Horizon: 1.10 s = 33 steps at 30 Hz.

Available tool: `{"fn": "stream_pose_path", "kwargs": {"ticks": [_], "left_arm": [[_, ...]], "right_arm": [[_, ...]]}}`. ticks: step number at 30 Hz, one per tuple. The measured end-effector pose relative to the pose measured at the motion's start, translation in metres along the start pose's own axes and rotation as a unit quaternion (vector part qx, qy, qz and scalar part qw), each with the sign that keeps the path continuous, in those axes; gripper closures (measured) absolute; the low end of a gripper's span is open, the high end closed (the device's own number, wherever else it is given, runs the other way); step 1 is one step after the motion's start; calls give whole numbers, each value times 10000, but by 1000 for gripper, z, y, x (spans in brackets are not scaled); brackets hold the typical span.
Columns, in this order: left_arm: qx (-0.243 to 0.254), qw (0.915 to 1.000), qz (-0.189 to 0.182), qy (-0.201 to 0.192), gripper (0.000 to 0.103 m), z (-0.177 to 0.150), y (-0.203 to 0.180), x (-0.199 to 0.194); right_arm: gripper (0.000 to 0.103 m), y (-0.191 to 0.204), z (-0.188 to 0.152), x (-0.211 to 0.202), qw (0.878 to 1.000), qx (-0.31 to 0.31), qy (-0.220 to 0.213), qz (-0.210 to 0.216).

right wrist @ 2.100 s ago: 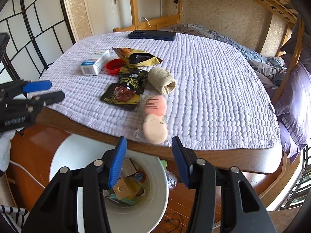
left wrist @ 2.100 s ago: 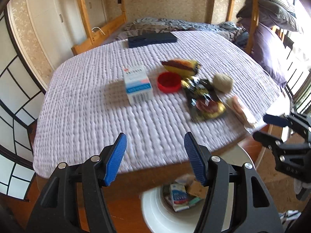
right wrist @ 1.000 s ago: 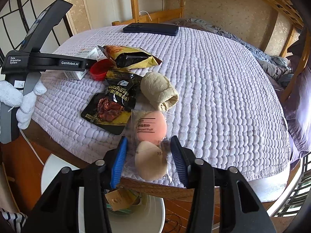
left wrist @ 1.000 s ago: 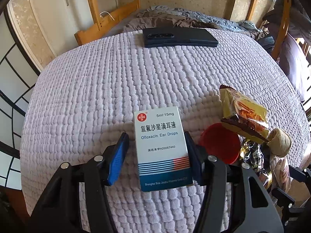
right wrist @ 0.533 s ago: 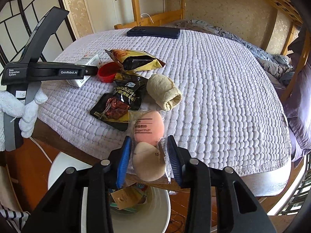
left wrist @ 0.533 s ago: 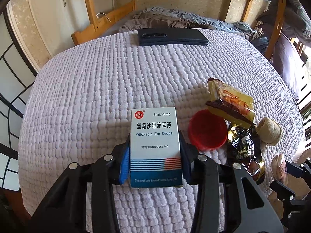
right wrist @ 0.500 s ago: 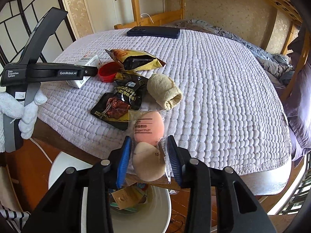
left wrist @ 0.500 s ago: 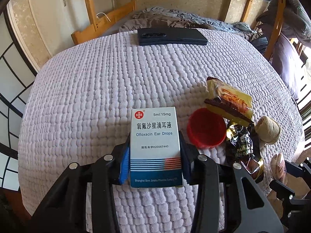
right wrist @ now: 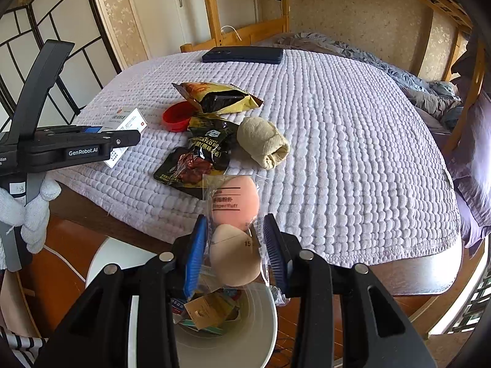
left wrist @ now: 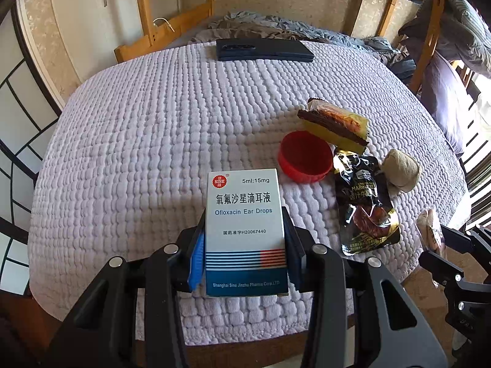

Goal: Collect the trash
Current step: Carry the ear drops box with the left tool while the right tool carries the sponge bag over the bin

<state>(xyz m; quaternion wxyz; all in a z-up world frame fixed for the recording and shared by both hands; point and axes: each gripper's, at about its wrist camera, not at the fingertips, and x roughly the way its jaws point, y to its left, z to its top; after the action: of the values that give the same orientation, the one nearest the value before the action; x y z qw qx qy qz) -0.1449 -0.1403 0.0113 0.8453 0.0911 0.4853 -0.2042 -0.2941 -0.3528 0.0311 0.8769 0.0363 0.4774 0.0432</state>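
Left wrist view: your left hand-held gripper (left wrist: 244, 245) is clamped on the box (left wrist: 245, 230) of ear drops, pads pressing both long sides; its jaws have just been closing onto it. The box sits near the front edge of the desk (left wrist: 138, 122), which is covered by a quilted cloth, and looks barely clear of the cloth, if at all. The red cap (left wrist: 303, 161) lies just beside the box toward the right edge, with the yellow wrapper (left wrist: 336, 124) and black pouch (left wrist: 365, 208) beyond it. A dark case (left wrist: 264, 49) lies at the far edge.

Step in hand, as I judge it: pickup done on both sides, carry to the bin pending.

Right wrist view: your right hand-held gripper (right wrist: 234, 253) is closed on the puff pack (right wrist: 234, 224), a clear bag with two sponge puffs, gripped at its lower end over the front edge of the desk. The white bin (right wrist: 260, 331) stands directly below, already holding some scraps. Your gloved hand (right wrist: 29, 211) with the left hand-held gripper shows at the left edge, the box in it.

Next move: part the right jaws over the bin. The bag is light and may cling to a pad. Then bring the box across the front edge to the bin. The cap, wrapper, pouch and cloth roll (right wrist: 264, 141) remain.
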Motion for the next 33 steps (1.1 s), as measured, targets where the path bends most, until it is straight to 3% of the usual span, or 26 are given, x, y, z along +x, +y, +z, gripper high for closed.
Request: {"fn": "stream_pose_path", "kwargs": {"ticks": [33], "left_arm": [[121, 9998, -168, 61, 59, -66, -29, -37]], "right_arm": [[65, 24, -24, -18, 9997, -220, 4, 134]]}}
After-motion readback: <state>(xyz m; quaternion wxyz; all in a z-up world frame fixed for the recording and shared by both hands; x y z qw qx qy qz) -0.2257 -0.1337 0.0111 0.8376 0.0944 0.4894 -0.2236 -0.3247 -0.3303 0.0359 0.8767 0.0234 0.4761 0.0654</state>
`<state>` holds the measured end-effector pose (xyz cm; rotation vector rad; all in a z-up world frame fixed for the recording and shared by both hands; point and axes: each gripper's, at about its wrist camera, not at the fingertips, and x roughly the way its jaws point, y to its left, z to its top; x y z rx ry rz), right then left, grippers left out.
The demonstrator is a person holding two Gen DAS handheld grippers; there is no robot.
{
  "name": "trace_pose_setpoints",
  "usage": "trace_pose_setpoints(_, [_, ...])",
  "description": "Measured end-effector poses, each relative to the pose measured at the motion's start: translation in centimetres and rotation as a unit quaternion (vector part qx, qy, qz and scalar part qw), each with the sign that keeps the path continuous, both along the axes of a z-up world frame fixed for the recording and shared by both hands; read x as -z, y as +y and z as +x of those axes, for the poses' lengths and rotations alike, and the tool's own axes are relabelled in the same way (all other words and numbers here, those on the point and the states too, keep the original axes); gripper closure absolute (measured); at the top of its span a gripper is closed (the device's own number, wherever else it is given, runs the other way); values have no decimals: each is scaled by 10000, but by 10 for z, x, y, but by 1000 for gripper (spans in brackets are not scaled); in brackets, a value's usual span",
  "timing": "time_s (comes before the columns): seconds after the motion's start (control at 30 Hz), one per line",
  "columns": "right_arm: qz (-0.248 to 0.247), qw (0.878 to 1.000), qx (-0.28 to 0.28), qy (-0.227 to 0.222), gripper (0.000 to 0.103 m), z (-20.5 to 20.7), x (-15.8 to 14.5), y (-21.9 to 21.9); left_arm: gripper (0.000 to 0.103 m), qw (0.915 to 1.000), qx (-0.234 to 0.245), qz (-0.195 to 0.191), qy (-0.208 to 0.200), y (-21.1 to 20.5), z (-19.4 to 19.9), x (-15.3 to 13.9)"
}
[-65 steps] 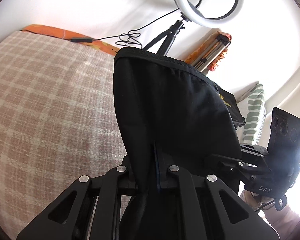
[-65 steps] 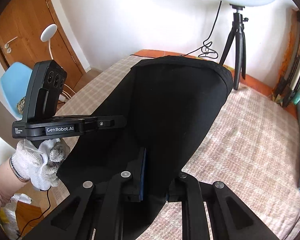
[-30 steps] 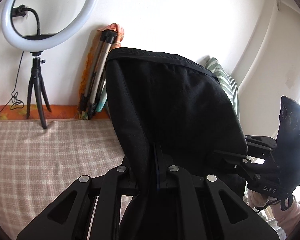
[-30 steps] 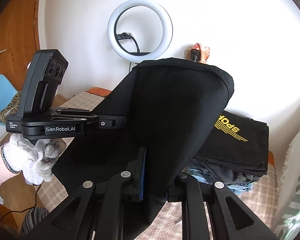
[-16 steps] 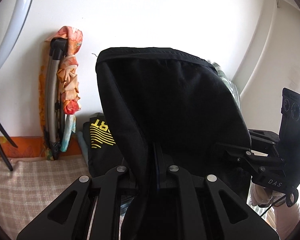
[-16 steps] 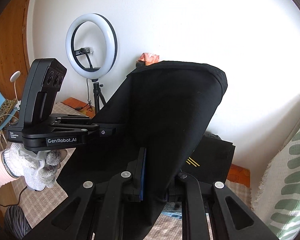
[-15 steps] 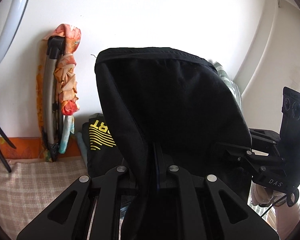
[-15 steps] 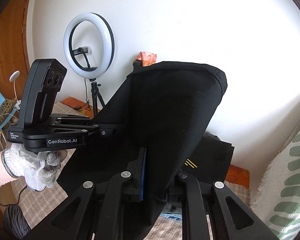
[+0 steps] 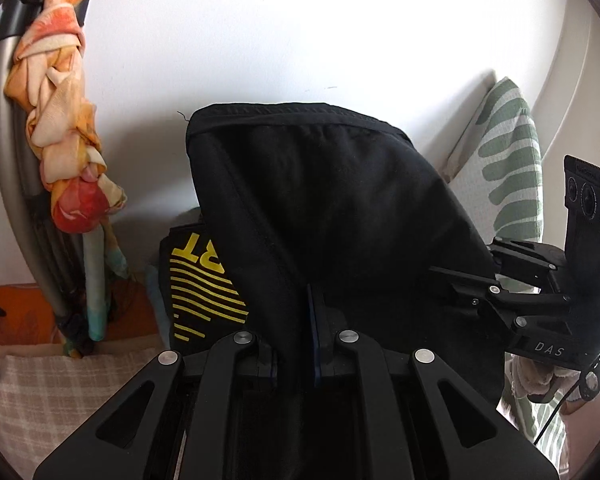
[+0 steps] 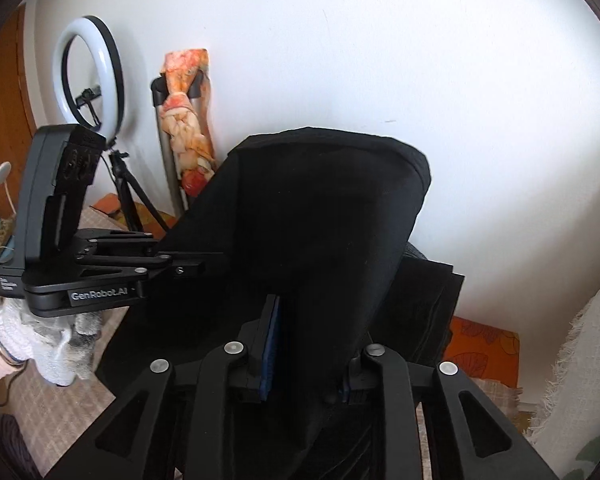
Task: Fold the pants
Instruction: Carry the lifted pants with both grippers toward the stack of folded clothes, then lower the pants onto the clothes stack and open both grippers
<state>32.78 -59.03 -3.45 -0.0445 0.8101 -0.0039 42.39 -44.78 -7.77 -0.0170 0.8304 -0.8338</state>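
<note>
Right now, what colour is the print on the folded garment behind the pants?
Yellow print, clearest in the left wrist view.

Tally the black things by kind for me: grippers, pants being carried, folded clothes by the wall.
Grippers: 2, left gripper and right gripper
Pants held up: 1, black pants
Folded black clothes with yellow print: 1, folded garment
Total: 4

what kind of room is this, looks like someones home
Probably a bedroom at home, set up for filming: a checked bed cover, folded clothes stacked by the wall, a striped pillow, and a ring light.
</note>
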Motion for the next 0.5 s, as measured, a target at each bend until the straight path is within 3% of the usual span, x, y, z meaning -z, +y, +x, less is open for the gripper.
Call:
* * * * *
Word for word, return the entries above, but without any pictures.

Horizon: 1.10 s = 33 steps at 30 Hz.

Available tool: `{"fn": "stream_pose_path", "kwargs": {"ticks": [_], "left_arm": [[_, ...]], "right_arm": [[_, ...]]}}`. ticks: step number at 30 Hz, one per tuple. The measured end-effector pose relative to the pose measured at the motion's start, translation in metres along the start pose's own axes and rotation as a unit quaternion (vector part qx, qy, qz and scalar part qw), each with the sign that keeps the path continuous, in those axes; gripper closures (measured) absolute; the low end of a gripper's span is open, the high end closed (the device's own number, wherever else it is given, runs the other way); step 1 is one step after the motion's start; calls give whole numbers, each value times 10000, but by 1000 for gripper, z, y, x (spans in brackets are not scaled); brackets hold the typical span.
Columns, in this order: left_arm: qx (-0.243 to 0.254), qw (0.915 to 1.000), qz (-0.189 to 0.182), qy (-0.201 to 0.192), gripper (0.000 to 0.103 m), z (-0.177 to 0.150), y (-0.203 to 0.180), x (-0.199 to 0.194); right_arm: gripper (0.000 to 0.103 m), y (-0.191 to 0.204), z (-0.188 to 0.152), x (-0.211 to 0.202), qw (0.878 to 1.000), qx (-0.31 to 0.31), qy (-0.220 to 0.213), qz (-0.210 to 0.216).

right wrist @ 2.100 s ago: 
left wrist @ 2.100 s ago: 
right wrist @ 1.000 s ago: 
left wrist @ 1.000 s ago: 
right wrist @ 0.533 s ago: 
left wrist @ 0.533 s ago: 
right wrist @ 0.500 s ago: 
left wrist @ 0.500 s ago: 
right wrist @ now: 
left wrist @ now: 

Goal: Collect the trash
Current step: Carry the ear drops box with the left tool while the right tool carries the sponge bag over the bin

<state>(xyz m; quaternion wxyz; all in a z-up world frame fixed for the recording and shared by both hands; point and axes: each gripper's, at about its wrist camera, not at the fingertips, and x roughly the way its jaws point, y to its left, z to its top; after the action: of the values that give the same orientation, the one nearest the value before the action; x y z qw qx qy qz) -0.1449 -0.1403 0.0113 0.8453 0.0911 0.4853 -0.2042 -0.2941 -0.3528 0.0311 0.8769 0.0363 0.4774 0.0432</state>
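Left wrist view: your left hand-held gripper (left wrist: 244, 245) is clamped on the box (left wrist: 245, 230) of ear drops, pads pressing both long sides; its jaws have just been closing onto it. The box sits near the front edge of the desk (left wrist: 138, 122), which is covered by a quilted cloth, and looks barely clear of the cloth, if at all. The red cap (left wrist: 303, 161) lies just beside the box toward the right edge, with the yellow wrapper (left wrist: 336, 124) and black pouch (left wrist: 365, 208) beyond it. A dark case (left wrist: 264, 49) lies at the far edge.

Step in hand, as I judge it: pickup done on both sides, carry to the bin pending.

Right wrist view: your right hand-held gripper (right wrist: 234, 253) is closed on the puff pack (right wrist: 234, 224), a clear bag with two sponge puffs, gripped at its lower end over the front edge of the desk. The white bin (right wrist: 260, 331) stands directly below, already holding some scraps. Your gloved hand (right wrist: 29, 211) with the left hand-held gripper shows at the left edge, the box in it.

Next move: part the right jaws over the bin. The bag is light and may cling to a pad. Then bring the box across the front edge to the bin. The cap, wrapper, pouch and cloth roll (right wrist: 264, 141) remain.
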Motion for the next 33 steps (1.1 s), as measured, targets where the path bends most, until it is straight to 3% of the usual span, or 26 are given, x, y, z along +x, +y, +z, gripper high for closed.
Request: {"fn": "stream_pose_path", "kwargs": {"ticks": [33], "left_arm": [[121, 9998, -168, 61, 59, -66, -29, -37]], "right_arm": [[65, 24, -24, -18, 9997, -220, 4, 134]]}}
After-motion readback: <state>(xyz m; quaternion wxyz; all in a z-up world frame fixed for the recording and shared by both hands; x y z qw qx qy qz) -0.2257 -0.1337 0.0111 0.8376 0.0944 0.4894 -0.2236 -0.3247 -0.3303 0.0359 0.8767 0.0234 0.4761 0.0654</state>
`<state>` holds the measured end-effector pose (xyz cm; rotation vector rad; all in a z-up world frame fixed for the recording and shared by both hands; point and axes: each gripper's, at about its wrist camera, not at the fingertips, and x roughly the way its jaws point, y to its left, z to its top; x y z rx ry rz), right then left, grippers left out.
The demonstrator is a person holding two Gen DAS handheld grippers; there is no robot.
{
  "name": "trace_pose_setpoints",
  "usage": "trace_pose_setpoints(_, [_, ...])",
  "description": "Measured end-effector poses, each relative to the pose measured at the motion's start: translation in centimetres and rotation as a unit quaternion (vector part qx, qy, qz and scalar part qw), each with the sign that keeps the path continuous, both along the axes of a z-up world frame fixed for the recording and shared by both hands; read x as -z, y as +y and z as +x of those axes, for the poses' lengths and rotations alike, and the tool's own axes are relabelled in the same way (all other words and numbers here, those on the point and the states too, keep the original axes); gripper closure absolute (measured); at the top of its span a gripper is closed (the device's own number, wherever else it is given, runs the other way); values have no decimals: each is scaled by 10000, but by 10 for z, x, y, but by 1000 for gripper (spans in brackets are not scaled); in brackets, a value's usual span",
  "timing": "time_s (comes before the columns): seconds after the motion's start (control at 30 Hz), one per line",
  "columns": "right_arm: qz (-0.248 to 0.247), qw (0.878 to 1.000), qx (-0.28 to 0.28), qy (-0.227 to 0.222), gripper (0.000 to 0.103 m), z (-20.5 to 20.7), x (-15.8 to 14.5), y (-21.9 to 21.9); left_arm: gripper (0.000 to 0.103 m), qw (0.915 to 1.000), qx (-0.234 to 0.245), qz (-0.195 to 0.191), qy (-0.208 to 0.200), y (-21.1 to 20.5), z (-19.4 to 19.9), x (-15.3 to 13.9)"
}
[-65 steps] 
[-65 steps] 
[-30 steps] 
[-30 steps] 
[-16 steps] 
[-16 steps] 
[-15 steps] 
[-15 steps] 
[+0 steps] 
[+0 steps] 
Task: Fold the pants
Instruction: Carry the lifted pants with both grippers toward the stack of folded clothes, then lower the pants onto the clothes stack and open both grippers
<state>32.78 -59.03 -3.45 -0.0445 0.8101 -0.0039 42.39 -44.78 -7.77 -0.0170 0.8304 -0.8338</state>
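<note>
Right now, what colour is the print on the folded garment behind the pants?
Yellow print, clearest in the left wrist view.

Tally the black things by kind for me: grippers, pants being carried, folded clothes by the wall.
Grippers: 2, left gripper and right gripper
Pants held up: 1, black pants
Folded black clothes with yellow print: 1, folded garment
Total: 4

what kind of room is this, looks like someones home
Probably a bedroom at home, set up for filming: a checked bed cover, folded clothes stacked by the wall, a striped pillow, and a ring light.
</note>
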Motion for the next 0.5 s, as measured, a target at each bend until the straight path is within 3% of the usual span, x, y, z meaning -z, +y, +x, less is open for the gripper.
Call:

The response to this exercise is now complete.